All these steps have been performed using sklearn.pipeline and sklearn.base libraries using Pipeline, TransformerMixin and BaseEstimator class.

No real use of BaseEstimator in this case, helpful for imputing estimated values for numerical data

Inputs in database

Libraries : pandas, sqlalchemy, psycopg2

Loc: Table/table.py

Steps

Connect to database using DB_PARAMS constants
Create sqlalchemy engine and entering database
Read df from the save_table funtion by value
Used to_sql method of postgres with sqlalchemy engine to input values in database
If table exists, options selected is to append values, we the inputs can keep coming from webdriver
Defined POSTGRES_DTYPES constant in Constants/constants.py and used it to define datatypes of database
Done for now, all inputs added

Conclusion

This package demonstrates my abilities to scraping a website and clean the data in transition so that it is ready to be stored in the database.

Most of my learnings while doing this project includes:

BS4 makes inputing structured data scraping easier.
Automating every step of data ingestion can be challenging.
Was weak using SQL queries but, with this I have learnt the capabilities of SQL
There is always a scope of improvement.

Plan for Furthur Iterations

I was suggested to use Docker Image to input data in PostGres. I am unfamilier with the use cases of docker. So will be exploring docker now, to ensure that the ETL flow is able to meet industry standards.

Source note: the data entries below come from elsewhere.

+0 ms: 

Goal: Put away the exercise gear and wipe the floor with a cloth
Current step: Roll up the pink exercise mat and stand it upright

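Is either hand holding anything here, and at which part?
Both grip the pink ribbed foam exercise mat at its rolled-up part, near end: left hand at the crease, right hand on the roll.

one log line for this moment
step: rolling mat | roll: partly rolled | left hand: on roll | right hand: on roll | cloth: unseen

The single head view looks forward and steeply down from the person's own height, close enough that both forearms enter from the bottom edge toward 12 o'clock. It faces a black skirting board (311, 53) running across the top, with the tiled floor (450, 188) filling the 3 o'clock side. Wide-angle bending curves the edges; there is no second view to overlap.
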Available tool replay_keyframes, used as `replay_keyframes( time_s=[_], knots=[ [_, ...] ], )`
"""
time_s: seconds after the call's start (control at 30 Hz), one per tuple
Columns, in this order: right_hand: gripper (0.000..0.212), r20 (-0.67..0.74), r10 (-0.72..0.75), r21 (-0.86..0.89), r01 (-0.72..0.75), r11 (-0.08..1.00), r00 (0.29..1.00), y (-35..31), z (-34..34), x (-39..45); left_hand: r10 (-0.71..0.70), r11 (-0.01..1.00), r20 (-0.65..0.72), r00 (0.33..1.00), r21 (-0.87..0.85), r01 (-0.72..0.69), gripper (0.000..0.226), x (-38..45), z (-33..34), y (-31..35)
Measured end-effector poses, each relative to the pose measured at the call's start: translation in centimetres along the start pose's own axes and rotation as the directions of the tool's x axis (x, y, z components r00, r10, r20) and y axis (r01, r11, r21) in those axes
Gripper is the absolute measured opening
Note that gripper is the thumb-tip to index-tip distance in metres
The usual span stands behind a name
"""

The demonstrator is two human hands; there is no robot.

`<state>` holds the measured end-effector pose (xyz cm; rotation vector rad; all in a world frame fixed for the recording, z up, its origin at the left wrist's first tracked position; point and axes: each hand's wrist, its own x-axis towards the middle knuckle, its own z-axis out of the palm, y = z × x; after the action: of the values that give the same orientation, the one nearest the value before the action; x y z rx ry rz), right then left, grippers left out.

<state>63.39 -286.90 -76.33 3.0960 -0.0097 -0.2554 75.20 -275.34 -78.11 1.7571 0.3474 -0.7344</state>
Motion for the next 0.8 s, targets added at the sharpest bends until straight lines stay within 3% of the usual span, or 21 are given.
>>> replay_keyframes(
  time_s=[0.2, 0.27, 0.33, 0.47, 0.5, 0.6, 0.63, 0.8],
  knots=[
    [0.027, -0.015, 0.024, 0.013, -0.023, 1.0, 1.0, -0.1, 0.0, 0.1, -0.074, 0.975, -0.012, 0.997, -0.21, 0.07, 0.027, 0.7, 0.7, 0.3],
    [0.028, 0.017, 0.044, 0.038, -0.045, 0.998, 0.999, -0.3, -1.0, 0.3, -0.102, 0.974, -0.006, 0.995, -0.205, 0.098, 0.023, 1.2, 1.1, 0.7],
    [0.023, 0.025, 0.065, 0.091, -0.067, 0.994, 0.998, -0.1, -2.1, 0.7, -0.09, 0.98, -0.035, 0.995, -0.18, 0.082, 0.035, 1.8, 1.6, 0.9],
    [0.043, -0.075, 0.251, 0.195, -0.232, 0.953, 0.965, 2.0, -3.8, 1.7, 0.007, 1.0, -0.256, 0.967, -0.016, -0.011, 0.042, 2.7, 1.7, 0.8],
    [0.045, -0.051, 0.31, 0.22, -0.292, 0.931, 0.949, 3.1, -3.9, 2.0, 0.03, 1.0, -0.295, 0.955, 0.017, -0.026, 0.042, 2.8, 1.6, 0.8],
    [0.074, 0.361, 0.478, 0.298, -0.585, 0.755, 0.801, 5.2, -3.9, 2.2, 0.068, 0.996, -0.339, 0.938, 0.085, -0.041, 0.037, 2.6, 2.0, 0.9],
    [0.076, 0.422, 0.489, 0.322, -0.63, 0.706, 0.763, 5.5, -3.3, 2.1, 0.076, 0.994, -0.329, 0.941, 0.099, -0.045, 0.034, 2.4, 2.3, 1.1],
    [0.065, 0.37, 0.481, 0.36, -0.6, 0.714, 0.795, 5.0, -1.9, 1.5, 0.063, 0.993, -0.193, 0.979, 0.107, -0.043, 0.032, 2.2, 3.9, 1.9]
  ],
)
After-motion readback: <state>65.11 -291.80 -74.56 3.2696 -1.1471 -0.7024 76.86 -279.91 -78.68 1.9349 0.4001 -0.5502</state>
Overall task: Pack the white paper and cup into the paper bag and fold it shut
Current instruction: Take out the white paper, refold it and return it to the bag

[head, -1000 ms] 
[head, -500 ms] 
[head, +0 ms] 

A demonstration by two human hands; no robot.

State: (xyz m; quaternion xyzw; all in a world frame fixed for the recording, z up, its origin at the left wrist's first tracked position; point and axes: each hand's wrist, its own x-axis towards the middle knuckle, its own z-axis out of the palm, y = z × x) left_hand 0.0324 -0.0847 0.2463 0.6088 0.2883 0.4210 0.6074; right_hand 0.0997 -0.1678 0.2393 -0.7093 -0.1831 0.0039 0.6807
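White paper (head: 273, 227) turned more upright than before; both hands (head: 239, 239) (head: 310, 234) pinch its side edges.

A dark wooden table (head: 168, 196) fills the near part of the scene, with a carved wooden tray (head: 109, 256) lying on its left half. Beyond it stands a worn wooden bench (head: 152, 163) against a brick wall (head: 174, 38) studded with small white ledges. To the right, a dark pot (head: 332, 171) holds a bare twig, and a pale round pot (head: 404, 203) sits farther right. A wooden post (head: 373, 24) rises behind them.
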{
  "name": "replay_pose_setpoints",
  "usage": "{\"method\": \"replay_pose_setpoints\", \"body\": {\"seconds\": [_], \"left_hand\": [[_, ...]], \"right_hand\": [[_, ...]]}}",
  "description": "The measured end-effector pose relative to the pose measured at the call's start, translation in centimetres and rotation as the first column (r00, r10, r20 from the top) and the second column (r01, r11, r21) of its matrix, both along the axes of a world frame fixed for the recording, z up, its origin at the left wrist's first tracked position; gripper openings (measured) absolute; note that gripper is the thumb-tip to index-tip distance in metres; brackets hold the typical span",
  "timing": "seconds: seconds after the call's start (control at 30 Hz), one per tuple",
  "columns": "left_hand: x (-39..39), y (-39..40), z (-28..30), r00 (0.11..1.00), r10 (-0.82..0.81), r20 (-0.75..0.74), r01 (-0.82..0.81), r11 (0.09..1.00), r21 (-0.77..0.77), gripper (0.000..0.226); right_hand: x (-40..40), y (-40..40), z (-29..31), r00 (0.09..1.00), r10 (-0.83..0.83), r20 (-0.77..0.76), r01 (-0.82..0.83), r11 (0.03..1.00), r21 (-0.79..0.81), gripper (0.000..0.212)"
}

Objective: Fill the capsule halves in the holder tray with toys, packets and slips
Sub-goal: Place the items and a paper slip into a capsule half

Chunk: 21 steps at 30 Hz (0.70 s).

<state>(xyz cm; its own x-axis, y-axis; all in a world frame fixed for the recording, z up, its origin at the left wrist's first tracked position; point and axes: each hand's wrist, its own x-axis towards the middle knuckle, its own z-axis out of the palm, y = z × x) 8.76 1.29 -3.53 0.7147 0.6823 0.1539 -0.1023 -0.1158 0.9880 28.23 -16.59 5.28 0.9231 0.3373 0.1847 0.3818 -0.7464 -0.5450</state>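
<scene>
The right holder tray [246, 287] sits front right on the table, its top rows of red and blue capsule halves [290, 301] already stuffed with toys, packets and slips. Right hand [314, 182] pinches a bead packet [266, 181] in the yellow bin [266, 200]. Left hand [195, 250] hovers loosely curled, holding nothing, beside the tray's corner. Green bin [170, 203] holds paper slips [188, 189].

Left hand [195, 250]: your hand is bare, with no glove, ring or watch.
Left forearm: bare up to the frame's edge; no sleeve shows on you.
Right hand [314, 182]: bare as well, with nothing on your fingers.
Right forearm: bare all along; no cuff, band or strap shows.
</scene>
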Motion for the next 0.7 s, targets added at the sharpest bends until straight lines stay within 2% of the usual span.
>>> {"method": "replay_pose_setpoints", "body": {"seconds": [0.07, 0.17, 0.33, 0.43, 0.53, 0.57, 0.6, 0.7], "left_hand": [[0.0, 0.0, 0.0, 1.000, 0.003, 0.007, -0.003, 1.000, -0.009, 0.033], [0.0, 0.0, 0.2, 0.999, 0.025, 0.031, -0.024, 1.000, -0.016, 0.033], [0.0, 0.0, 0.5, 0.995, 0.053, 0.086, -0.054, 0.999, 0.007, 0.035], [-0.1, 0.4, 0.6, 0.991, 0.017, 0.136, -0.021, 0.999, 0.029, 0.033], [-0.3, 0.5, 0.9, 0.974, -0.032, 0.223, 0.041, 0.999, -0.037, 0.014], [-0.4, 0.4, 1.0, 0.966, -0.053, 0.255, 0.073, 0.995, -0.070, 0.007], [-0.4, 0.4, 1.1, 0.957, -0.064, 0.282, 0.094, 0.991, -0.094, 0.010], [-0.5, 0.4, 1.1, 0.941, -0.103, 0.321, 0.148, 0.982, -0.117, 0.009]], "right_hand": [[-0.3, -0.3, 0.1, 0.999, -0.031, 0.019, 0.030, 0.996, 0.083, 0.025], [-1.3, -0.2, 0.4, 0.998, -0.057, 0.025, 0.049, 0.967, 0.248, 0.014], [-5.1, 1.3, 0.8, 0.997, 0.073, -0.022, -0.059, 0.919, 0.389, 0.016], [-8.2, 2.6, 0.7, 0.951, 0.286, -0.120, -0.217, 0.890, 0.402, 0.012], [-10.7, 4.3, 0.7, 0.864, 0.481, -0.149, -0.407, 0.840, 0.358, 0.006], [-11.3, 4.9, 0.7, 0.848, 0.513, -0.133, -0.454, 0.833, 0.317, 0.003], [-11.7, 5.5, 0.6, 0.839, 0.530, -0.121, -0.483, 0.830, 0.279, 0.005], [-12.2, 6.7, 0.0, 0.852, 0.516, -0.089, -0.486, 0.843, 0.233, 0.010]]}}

The captcha can be automated using OCR to convert image to text

For now, extension can only be enabled by webdriver, but user need to manually translate page using the extension and scroll

Using JS injection in webpages may help with scrolling and libraries like autogui in python, we can direct the mouse cursor the translate the page for itself

Will keep on exploring for furthur possibilities in automation of scrapping.